胃潰瘍の治療中、治療後の生活と再発防止のポイント

胃潰瘍の治療中はどのような食事を心がけるとよいですか?
治療中は、胃に刺激を与えない食事を意識することが大切です。香辛料や揚げ物、コーヒー、炭酸飲料、アルコールなどは胃酸分泌を促すため控えましょう。熱すぎるものや冷たすぎるものも避け、やわらかく消化のよい食材を選びます。おかゆ、豆腐、白身魚、卵、温野菜などがおすすめです。また、1回の量を減らして1日4〜5回に分けて食べると、胃の負担を軽減できます。
胃潰瘍の治療中に食事以外で気を付けることがあれば教えてください
喫煙は胃酸の分泌を増やし、血流を悪化させて潰瘍の治りを遅らせます。禁煙は再発予防にも欠かせません。過度なストレスや睡眠不足も胃粘膜の回復を妨げるため、十分な休養を取りましょう。また、NSAIDsを継続している方は、医師と相談のうえ胃を保護する薬を併用することが大切です。薬の自己中止や、症状が軽くなった段階での判断は再発の原因になるため避けましょう。
胃潰瘍の治療が完了した後の注意点を教えてください
治療後も、胃粘膜はしばらく敏感な状態が続くため、暴飲暴食や刺激の強い食品は控えめにしましょう。ピロリ菌が除菌できた場合でも、生活習慣が乱れると再発することがあります。再発予防には、規則正しい食事と十分な睡眠、ストレスの少ない生活が役立ちます。内視鏡検査で治癒が確認された後も、年1回程度の定期検査を受けて再発の有無を確認しましょう。特に高齢の方や痛み止めを長期使用している方は、再発リスクが高いため、継続的なフォローアップが大切です。
編集部まとめ

胃潰瘍は、胃酸の刺激やストレス、薬の影響などが重なって胃の粘膜が深く傷つく病気です。薬による治療で多くの方が改善しますが、症状が軽くなったからといって自己判断で治療をやめてしまうと、再発を繰り返すおそれがあります。特にピロリ菌が関係している場合は、除菌療法を行うことが重要です。
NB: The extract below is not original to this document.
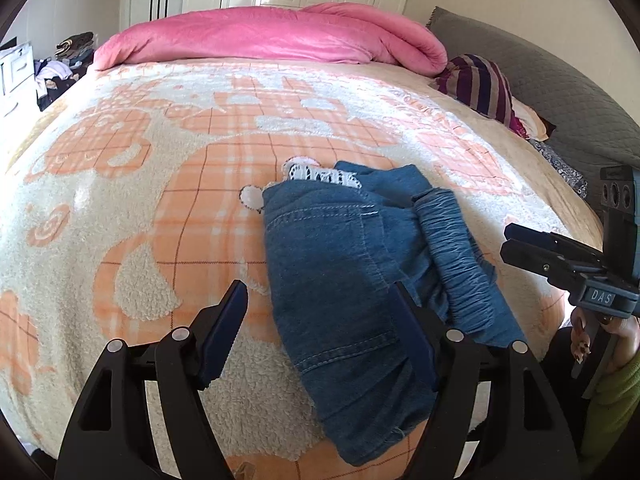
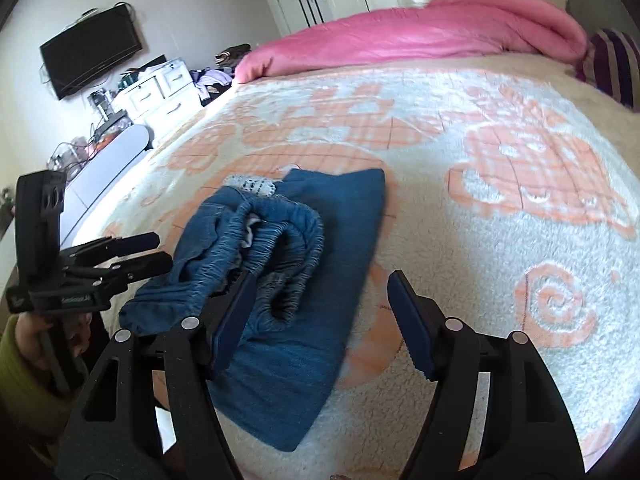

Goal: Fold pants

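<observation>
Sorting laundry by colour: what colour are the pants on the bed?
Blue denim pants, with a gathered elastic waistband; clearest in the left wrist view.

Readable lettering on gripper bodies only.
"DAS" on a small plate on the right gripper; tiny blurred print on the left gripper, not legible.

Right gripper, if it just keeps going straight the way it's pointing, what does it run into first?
Most likely the folded denim pants: the right gripper is open right over them, pointing downward, its left finger above the gathered waistband. Depth is unclear; the orange and cream blanket lies just beyond.
</observation>
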### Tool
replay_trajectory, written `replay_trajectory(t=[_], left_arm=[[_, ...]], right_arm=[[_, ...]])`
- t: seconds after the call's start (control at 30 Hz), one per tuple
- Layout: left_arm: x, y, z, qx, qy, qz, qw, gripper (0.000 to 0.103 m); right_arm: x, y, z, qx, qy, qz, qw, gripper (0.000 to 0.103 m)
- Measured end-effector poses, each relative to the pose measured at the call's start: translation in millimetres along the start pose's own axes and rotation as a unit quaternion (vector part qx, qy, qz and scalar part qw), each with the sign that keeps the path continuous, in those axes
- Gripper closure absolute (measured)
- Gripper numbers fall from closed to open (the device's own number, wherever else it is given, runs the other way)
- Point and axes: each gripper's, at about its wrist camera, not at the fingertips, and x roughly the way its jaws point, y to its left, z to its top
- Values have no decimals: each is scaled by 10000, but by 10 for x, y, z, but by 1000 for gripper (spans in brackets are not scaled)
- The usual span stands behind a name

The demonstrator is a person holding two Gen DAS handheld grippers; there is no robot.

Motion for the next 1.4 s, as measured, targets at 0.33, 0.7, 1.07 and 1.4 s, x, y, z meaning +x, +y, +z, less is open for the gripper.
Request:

治療が終わった後も、再発を防ぐための生活が大切です。刺激の強い食事を控え、規則正しい食生活と十分な睡眠を心がけましょう。喫煙や過度な飲酒は胃の回復を妨げるため控えることが望ましいです。また、薬の服用や内視鏡による経過確認を続け、医師の指示に沿って治療を継続することで、再発しにくい状態を維持できます。